Check every line of the listing below for "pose", and report how many lines have it, as a number with nothing more.

▶ THE DATA
╔══
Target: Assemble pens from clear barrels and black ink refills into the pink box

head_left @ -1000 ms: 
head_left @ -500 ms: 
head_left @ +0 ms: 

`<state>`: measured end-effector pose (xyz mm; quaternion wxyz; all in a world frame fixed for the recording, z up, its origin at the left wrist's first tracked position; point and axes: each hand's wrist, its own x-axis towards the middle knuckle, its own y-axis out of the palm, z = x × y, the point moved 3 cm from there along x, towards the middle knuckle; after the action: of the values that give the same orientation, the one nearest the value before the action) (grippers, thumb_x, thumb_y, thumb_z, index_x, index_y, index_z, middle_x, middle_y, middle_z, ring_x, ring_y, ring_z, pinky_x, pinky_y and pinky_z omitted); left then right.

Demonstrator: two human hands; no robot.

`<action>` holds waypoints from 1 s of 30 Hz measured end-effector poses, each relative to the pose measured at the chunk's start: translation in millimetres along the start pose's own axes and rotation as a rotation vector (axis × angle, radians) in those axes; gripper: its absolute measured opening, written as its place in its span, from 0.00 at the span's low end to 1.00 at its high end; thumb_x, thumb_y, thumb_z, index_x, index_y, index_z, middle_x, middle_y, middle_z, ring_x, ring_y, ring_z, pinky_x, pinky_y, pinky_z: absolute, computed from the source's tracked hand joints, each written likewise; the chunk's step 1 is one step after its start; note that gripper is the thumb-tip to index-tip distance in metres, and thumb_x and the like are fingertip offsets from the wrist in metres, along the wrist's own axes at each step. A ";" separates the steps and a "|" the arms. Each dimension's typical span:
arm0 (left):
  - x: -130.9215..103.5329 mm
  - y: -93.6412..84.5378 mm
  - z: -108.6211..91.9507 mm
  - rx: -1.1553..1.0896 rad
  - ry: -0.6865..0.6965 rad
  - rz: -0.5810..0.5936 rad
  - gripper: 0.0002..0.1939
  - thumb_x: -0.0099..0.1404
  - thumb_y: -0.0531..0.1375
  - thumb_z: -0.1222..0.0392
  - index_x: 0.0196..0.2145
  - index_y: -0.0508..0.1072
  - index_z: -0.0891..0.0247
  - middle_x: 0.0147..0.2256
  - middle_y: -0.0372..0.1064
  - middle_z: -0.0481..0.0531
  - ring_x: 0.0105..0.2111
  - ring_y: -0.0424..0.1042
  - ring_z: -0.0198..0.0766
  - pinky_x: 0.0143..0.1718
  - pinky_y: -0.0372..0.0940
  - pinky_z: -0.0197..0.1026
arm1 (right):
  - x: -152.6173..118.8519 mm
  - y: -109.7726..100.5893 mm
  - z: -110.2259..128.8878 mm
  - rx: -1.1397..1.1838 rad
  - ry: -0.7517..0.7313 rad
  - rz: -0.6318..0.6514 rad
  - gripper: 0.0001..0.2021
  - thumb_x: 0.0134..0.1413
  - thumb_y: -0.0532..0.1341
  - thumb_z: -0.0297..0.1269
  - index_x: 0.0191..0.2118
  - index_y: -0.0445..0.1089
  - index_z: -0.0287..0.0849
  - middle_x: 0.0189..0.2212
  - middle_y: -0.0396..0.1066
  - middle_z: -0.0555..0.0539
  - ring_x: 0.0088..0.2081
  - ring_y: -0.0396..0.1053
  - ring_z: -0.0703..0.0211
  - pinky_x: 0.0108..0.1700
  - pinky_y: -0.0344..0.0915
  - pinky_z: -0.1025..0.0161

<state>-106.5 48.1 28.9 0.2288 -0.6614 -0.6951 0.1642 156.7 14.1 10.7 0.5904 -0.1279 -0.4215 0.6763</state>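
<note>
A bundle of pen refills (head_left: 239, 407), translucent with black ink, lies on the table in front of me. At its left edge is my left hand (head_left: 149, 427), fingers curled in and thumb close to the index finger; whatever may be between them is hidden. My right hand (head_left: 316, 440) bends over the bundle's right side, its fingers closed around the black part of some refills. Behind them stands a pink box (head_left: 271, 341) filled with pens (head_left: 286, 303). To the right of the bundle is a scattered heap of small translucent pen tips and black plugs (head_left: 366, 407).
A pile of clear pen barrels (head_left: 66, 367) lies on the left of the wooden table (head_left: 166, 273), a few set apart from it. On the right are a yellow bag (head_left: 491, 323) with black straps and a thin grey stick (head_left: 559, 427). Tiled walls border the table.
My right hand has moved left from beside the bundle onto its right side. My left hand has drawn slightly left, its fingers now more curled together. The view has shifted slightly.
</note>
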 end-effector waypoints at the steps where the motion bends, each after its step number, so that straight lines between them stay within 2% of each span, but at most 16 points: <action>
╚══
▶ SOLUTION BELOW
2